Frankie was wary of a serious drug user who wore the stolen uniform of an RACQ roadside mechanic because he thought it was a cloak of legitimacy as he prowled the streets at night.
And he was captivated by the blonde daughter of a Camp Hill millionaire who had the best contacts of anyone Frankie had met. She couldn't squeeze another number into her mobile phone database and it seemed as though she knew most of the illicit drug players in Brisbane.
One night, she phoned Frankie while he was in The Beat nightclub in the Valley. She asked him to get his hands on hydrochloric acid and caustic soda for delivery to Sandgate.
Frankie dashed back to his Alexandra Hills home, picked up the goods and headed for a Sandgate house he had never visited. When he arrived, he wondered if the quiet, harmless-looking place was the right address.
The door opened and Frankie saw an upmarket drug lab that was much classier than some of the amateur kitchens he had seen.
Frankie handed over his $20 worth of acid and caustic soda and received $1000 cash for his work.
That amount of money was regularly available to Frankie and his mates but he noticed that no one ever had material goods. There were no big television sets, no expensive houses, no fancy clothes.
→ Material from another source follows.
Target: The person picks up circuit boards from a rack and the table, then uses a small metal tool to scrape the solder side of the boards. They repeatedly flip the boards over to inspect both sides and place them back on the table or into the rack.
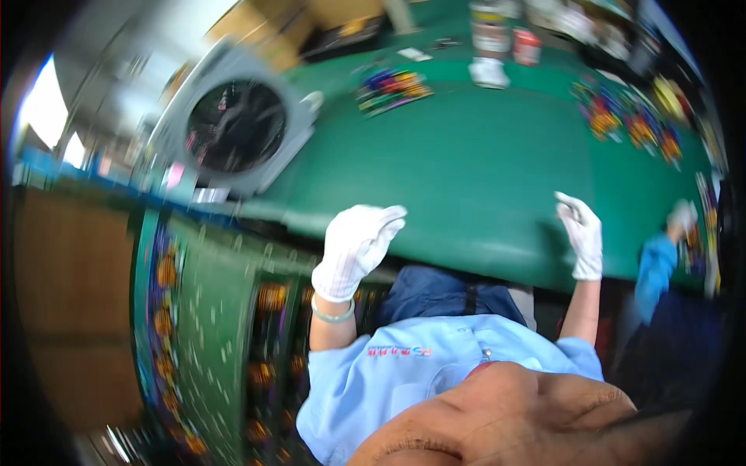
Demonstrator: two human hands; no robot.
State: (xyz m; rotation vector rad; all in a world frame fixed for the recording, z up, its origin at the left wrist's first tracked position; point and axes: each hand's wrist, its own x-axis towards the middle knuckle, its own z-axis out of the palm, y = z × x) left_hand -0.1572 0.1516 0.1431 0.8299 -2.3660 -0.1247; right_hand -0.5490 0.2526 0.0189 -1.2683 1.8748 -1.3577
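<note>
My left hand (353, 250), in a white glove, is raised at the table's near edge. Its fingers are loosely bent and slightly apart, pointing right, and nothing shows in them. A pale bracelet (332, 312) circles that wrist. Over the right part of the green table (466, 163) is my right hand (583, 235), gloved too, its fingers half curled with a gap between them and no object visible there. A bundle of colourful wired parts (391, 89) lies farther off, apart from both hands. Motion blurs the picture.
A grey fan (237, 124) stands at the table's left. Green trays (210, 311) of wired coil parts are at my left side. More wired bundles (622, 120) lie far right. A co-worker's gloved hand (682, 217) is at the right edge. A red can (526, 48) stands at the back.
</note>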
Money was spent on drugs and the junkies would do anything to get it.
Frankie was part of an organised gang that went to Pallara in Brisbane's southwest to spend a night knocking down telegraph poles to steal valuable copper.
His car was among the few things owned by anyone in his inner circle, and it brought rewards. On one night, the man in the RACQ uniform borrowed it for an hour. He returned three hours later, handed Frankie $1000 cash and never said a word about where he had been.
On another night, the car almost became Frankie's downfall. He was asked to drive a junkie to an industrial estate, where the junkie was making good money stealing at night and selling the goods the next day.
After breaking into a warehouse, Frankie became concerned by the junkie's erratic behaviour and started to leave. The agitated junkie pushed a gun into Frankie's stomach and told him to stick around.
Frankie started to consider his future because the stakes were rising. He had been warned by the blonde girl that bikie gangs were kidnapping drug cooks, getting them hooked on heroin and forcing them to prepare their supply. Frankie wasn't a cook but he wasn't convinced the bikies would believe him.
And he had contracted hepatitis C – a problem that dogs him today.
But one night in a Darra hotel room made up Frankie's mind.
He was told to wait in the room with his boss's girlfriend and her two children aged under two.
The boss arrived, unlocked the boot of the car and dragged out a frightened man bound from head to toe in fishing line.
The woman went berserk, demanding her partner take the prisoner elsewhere. Frankie doesn't know what happened to the captive but he never saw him again.
And Frankie's mates didn't see him again after that day in 2005. He threw away his mobile phone, returned to his mother and asked if he could try to get his 28-year-old body clean.
After some false starts, help from his doctor and love from his family, Frankie made it.
He now has a high-ranking job in Brisbane's hospitality industry and a girlfriend with whom he plans to start a family. His minor brushes with the law from his junkie years have faded away.
As Frankie sipped coffee in Brisbane this week, he wondered how he made it out while at least three of his schoolmates had been sent to jail – one of them had lost his teeth from his years of methamphetamine abuse.
"It's a tragic thing," Frankie said.
"All of us were from good families. I look back on it and think, how did we get there? How did we become the scourge of society?
"We were putrid junkies. Nothing more. Nothing less.
"If I had really known what those drugs would do to me back when I was 21, I don't reckon I would have touched them.
"All my mates told me speed was a good thing. They said it wasn't addictive. It turned me into a monster. I'm just lucky I got out and I'm lucky I had a place to go to where I could clean myself up.
"If I hadn't, I would be dead by now. No risk at all."